A consulta pública ao projeto da Câmara de Lisboa para a Segunda Circular, que visa diminuir o tráfego através da reformulação de alguns nós de acesso, termina esta sexta-feira, contando com pelo menos 334 contributos.

O vereador das Obras Municipais da Câmara de Lisboa, Manuel Salgado, afirmou à Lusa que, até quinta-feira, a consulta pública contou com 334 contributos “muito variados” e “divididos por temas”.

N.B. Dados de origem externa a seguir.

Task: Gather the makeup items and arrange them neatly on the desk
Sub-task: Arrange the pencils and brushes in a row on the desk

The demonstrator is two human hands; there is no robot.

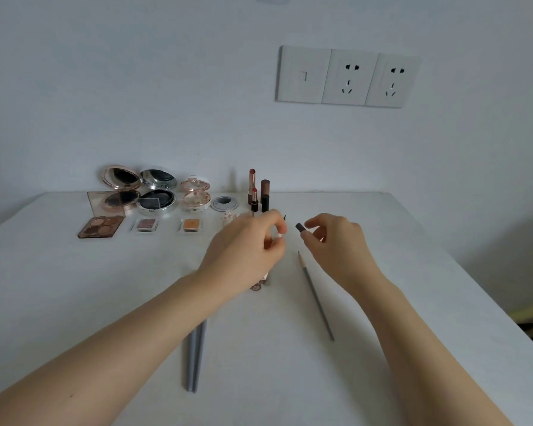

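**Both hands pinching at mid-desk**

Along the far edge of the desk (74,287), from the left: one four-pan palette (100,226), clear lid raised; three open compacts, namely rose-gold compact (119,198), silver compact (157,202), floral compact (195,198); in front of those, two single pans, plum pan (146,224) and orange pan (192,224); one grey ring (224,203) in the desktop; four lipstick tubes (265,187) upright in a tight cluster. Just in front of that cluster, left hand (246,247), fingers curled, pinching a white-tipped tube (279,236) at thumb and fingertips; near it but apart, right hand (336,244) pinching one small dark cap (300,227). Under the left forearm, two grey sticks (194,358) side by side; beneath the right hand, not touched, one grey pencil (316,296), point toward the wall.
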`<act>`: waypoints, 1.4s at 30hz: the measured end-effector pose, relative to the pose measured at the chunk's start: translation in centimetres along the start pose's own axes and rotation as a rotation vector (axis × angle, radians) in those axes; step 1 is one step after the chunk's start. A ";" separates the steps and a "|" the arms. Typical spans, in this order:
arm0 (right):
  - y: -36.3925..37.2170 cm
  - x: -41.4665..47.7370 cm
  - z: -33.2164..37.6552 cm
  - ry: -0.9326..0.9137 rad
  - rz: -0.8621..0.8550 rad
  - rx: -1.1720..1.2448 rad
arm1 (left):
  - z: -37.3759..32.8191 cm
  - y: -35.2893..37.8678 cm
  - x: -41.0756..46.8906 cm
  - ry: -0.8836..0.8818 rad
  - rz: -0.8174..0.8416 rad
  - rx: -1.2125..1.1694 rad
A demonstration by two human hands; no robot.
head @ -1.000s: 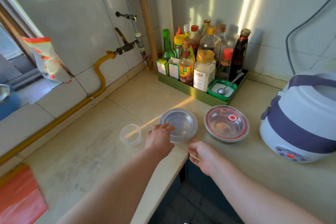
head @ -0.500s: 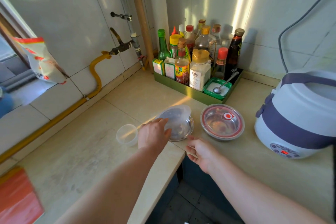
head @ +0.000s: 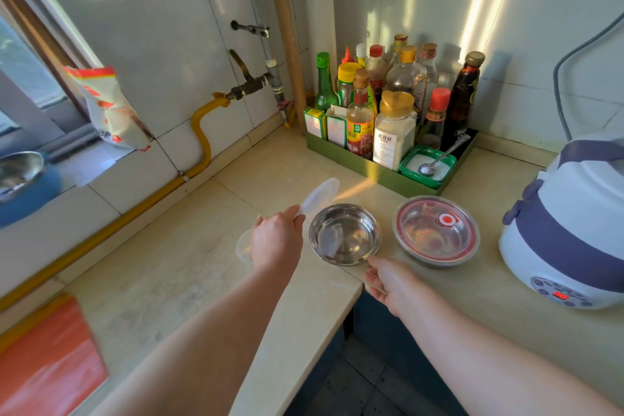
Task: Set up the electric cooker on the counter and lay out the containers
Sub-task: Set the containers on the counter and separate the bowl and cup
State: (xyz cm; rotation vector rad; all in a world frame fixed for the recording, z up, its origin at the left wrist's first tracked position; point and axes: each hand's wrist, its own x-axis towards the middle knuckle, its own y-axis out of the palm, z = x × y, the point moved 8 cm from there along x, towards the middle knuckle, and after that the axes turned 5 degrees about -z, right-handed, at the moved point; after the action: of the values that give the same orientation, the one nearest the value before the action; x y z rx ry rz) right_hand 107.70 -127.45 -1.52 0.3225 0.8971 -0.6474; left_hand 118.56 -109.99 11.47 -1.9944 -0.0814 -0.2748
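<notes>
Left hand [head: 277, 240]: fingers pinched on the near edge of the clear plastic lid [head: 319, 196], which is raised and tilted, clear of the steel bowl [head: 344, 235] it belongs to. Judged very light and a little flexible; an edge pinch is enough, but it will wobble if I move fast, and its smooth plastic may slip between dry fingers.

Right hand [head: 388, 280]: fingers loosely curled at the front edge of the bench [head: 189, 263], fingertips just beside the near rim of the steel bowl. Cannot tell whether they touch it. Nothing gripped.

Steel bowl sits open on the bench near the front edge. Thin metal, stiff, probably light, smooth-walled: likely to skate on the bench when nudged. Best held by the rolled rim, thumb inside, or cupped from both sides.

Second bowl [head: 435, 233], to the right of the first and apart from it, wears a red-rimmed lid with a centre valve. Take that lid by its rim.

Electric cooker [head: 567, 233] stands at far right, display lit. Bulky, probably the heaviest item; two hands at the base.

Small clear cup [head: 243, 246] is partly hidden behind my left hand.
</notes>
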 end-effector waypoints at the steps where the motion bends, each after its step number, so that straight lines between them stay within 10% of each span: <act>1: 0.2 0.1 0.0 -0.002 -0.002 0.001 | 0.2 -0.2 0.0 -0.008 -0.002 0.001; 26: 0.0 -2.3 5.3 -0.145 -0.012 0.380 | 0.8 -0.2 1.6 -0.090 0.021 -0.062; 36: -2.8 -3.0 5.7 -0.191 -0.028 0.459 | 3.4 7.5 -2.0 -0.759 0.337 -0.623; 42: -3.5 -2.5 5.4 -0.222 -0.028 0.435 | 3.3 7.3 -3.0 -0.737 0.375 -0.520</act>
State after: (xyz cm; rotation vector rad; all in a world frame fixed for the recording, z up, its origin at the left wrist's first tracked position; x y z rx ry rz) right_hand 107.67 -131.99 3.73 0.6147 0.5434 -0.8863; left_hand 117.52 -109.95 3.02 -2.4758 -0.1066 0.7595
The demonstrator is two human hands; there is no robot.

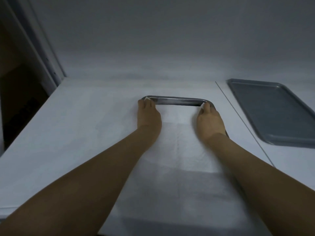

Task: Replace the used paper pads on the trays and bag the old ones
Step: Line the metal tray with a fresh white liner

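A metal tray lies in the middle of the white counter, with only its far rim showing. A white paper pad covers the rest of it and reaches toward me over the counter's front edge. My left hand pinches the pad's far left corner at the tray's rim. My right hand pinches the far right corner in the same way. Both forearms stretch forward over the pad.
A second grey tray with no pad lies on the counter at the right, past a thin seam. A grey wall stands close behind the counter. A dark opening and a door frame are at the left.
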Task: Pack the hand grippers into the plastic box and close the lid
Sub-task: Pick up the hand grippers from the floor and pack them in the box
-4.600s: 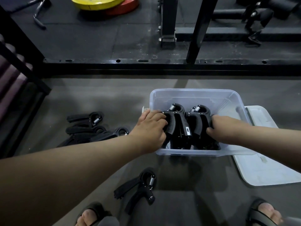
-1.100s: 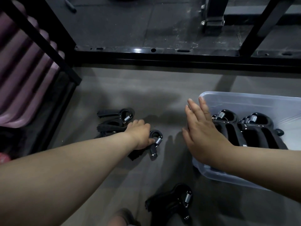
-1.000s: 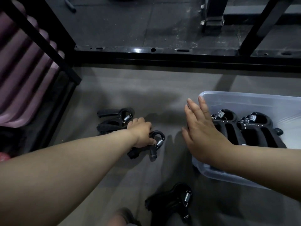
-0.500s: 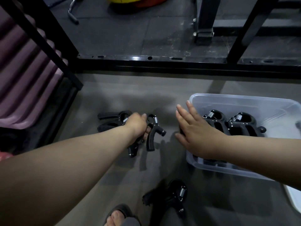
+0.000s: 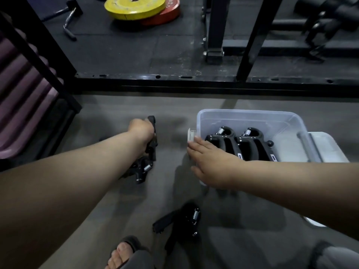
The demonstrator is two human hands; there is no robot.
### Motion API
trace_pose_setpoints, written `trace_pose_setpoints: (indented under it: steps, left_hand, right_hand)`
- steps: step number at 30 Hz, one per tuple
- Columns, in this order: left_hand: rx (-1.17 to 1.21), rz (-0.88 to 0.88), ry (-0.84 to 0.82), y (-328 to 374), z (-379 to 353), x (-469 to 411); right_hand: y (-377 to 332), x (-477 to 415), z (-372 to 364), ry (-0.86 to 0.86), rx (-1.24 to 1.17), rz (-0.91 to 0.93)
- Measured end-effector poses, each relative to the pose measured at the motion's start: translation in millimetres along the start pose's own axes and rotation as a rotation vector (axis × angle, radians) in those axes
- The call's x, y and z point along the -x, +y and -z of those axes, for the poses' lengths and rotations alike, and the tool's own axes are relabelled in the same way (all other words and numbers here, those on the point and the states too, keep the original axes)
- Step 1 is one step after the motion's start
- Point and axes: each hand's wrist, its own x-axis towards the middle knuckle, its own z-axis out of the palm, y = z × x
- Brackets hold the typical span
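Note:
A clear plastic box (image 5: 252,116) stands on the floor at the right, with two black hand grippers (image 5: 240,146) upright inside it. My left hand (image 5: 141,131) is shut on a black hand gripper (image 5: 152,140), raised off the floor left of the box, springs hanging down. My right hand (image 5: 211,164) rests flat with fingers apart on the box's near left corner. Another black hand gripper (image 5: 182,220) lies on the floor close to me. The white lid (image 5: 328,152) lies to the right of the box.
A black steel rack base (image 5: 194,82) crosses the floor behind the box. Yellow and red weight plates (image 5: 139,8) lie beyond it. Purple rolled mats (image 5: 21,88) fill a shelf at the left. My sandalled foot (image 5: 122,253) is at the bottom.
My left hand has lifted the gripper from the pile on the floor and swung it upward. My right hand has stayed on the box's corner. The camera has tilted up.

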Motion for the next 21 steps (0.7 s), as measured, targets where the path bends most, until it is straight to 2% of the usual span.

O projeto da maioria PS no executivo municipal prevê também a implantação de um separador central maior e arborizado, a redução da largura das vias (onde não se verifica), a montagem de barreiras acústicas, a reabilitação da drenagem e do piso, a renovação da iluminação pública e da sinalética e a diminuição da velocidade, de 80 para 60 quilómetros/hora.

Orçadas em 12 milhões de euros, as obras devem iniciar-se em junho, durando 11 meses.

O início do processo remonta a meados de dezembro, quando o presidente da Câmara de Lisboa, Fernando Medina, divulgou a intenção de remodelar esta via que liga a zona oriental da cidade à ocidental, através de alterações no tráfego e de intervenções na iluminação e renovação do separador central.

Dias depois, Manuel Salgado apresentou uma proposta para investir de 10 milhões de euros na Segunda Circular até 2018, contemplando também a colocação de radares para controlo da velocidade de circulação.

Apesar de constar da ordem de trabalhos da última reunião camarária de 2015, a apreciação da proposta foi adiada, com os partidos da oposição (PSD, PCP e CDS-PP) a solicitaram mais tempo para analisar o projeto e para ouvir a população.

Por isso, a autarquia colocou, a 23 de dezembro, o projeto em consulta pública no seu ‘site’, que contou com 250 pronúncias até ao dia 15 de janeiro, prazo que foi depois alargado até hoje.

No início deste mês de janeiro, começaram as críticas. Algumas delas partiram do ex-vereador da Mobilidade da Câmara de Lisboa Fernando Nunes da Silva, que afirmou que a requalificação proposta pela autarquia se trata de “uma operação de cosmética” para disfarçar “o caos” do trânsito.

Algumas entidades como o Automóvel Club de Portugal (ACP), a Associação Nacional dos Transportadores Rodoviários em Automóveis Ligeiros (ANTRAL), o Partido da Terra (MPT), ou a Associação dos Pilotos Portugueses de Linha Aérea (APPLA) também se manifestaram contra o projeto.

Entretanto, os vereadores do PSD e CDS-PP na Câmara de Lisboa informaram que vão votar contra o projeto caso não haja alterações, por considerarem que é feito “à pressa” e terá impactos na circulação automóvel.

Já organismos representativos dos engenheiros, arquitetos e paisagistas ouvidos pela Lusa defenderam que o projeto é uma boa solução porque incide sobre uma via “desurbanizada” a necessitar de intervenção.

Face às críticas, Fernando Medina assegurou em meados deste mês que há mais vozes favoráveis do que contra a intervenção.

O tema foi já debatido várias vezes, estando agendado para segunda-feira um debate alargado na Assembleia Municipal de Lisboa.